L’œuvre commune ouvre à la possibilité de nous associer pour un objectif supérieur, validé comme tel par l’ensemble des parties. Elle nous sort des dynamiques de compétition et de concurrence et invite aux alliances qui génèrent la spirale vertueuse de l’enrichissement mutuel.

 

 

LA SOUVERAINETÉ

La dernière clé de cette quintessence, de cette synergie opérative pour nous émanciper de l’exploitation / prédation, est la souveraineté.

 

La souveraineté consiste ici en la reconnaissance et la proclamation d’un centre décisionnaire interne.

 

Régissant tout d’abord les différentes parts internes, permettant de considérer, d’harmoniser, de concilier, d’accorder nos conflits psychiques, nos contradictions, nos différentes motivations en un ensemble pouvant s’aligner sur une décision centrale faisant autorité.

 

À ce niveau la souveraineté n’est pas encore pleinement vécue, mais elle est pressentie par la personnalité, et devient un objectif qui va canaliser la compréhension et la résolution des expériences.

 

Peu à peu les différentes parts reconnaissent et acceptent le règne de ce centre souverain.
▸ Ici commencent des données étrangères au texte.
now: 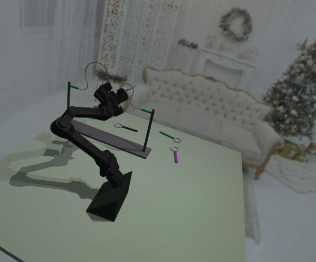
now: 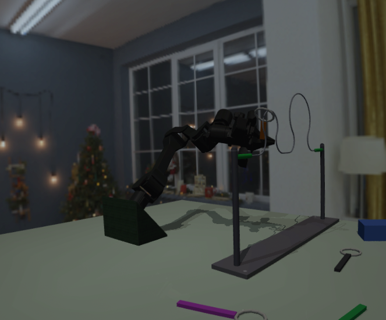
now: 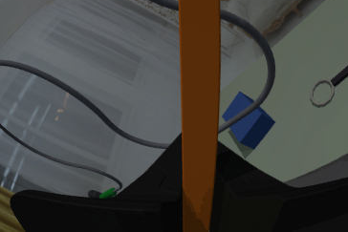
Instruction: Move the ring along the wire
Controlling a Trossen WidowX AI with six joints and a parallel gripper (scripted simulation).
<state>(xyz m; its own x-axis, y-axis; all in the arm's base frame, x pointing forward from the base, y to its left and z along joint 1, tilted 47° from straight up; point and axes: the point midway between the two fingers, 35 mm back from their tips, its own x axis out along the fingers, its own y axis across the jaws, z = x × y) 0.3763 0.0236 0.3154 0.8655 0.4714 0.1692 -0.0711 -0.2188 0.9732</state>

Plus l’autorité est vécue dedans, plus le centre s’affirme comme instance fiable, plus l’être est libre vis-à-vis de l’extérieur, et devient capable de ne pas obéir aveuglément aux injonctions de systèmes externes.

 

Les prémices de la souveraineté sont les prémices de la possibilité de vivre une expérience créatrice et pas simplement reproductrice. La Puissance se révèle, non pas comme « pouvoir sur et contre autrui », mais comme « pouvoir de créer du nouveau ».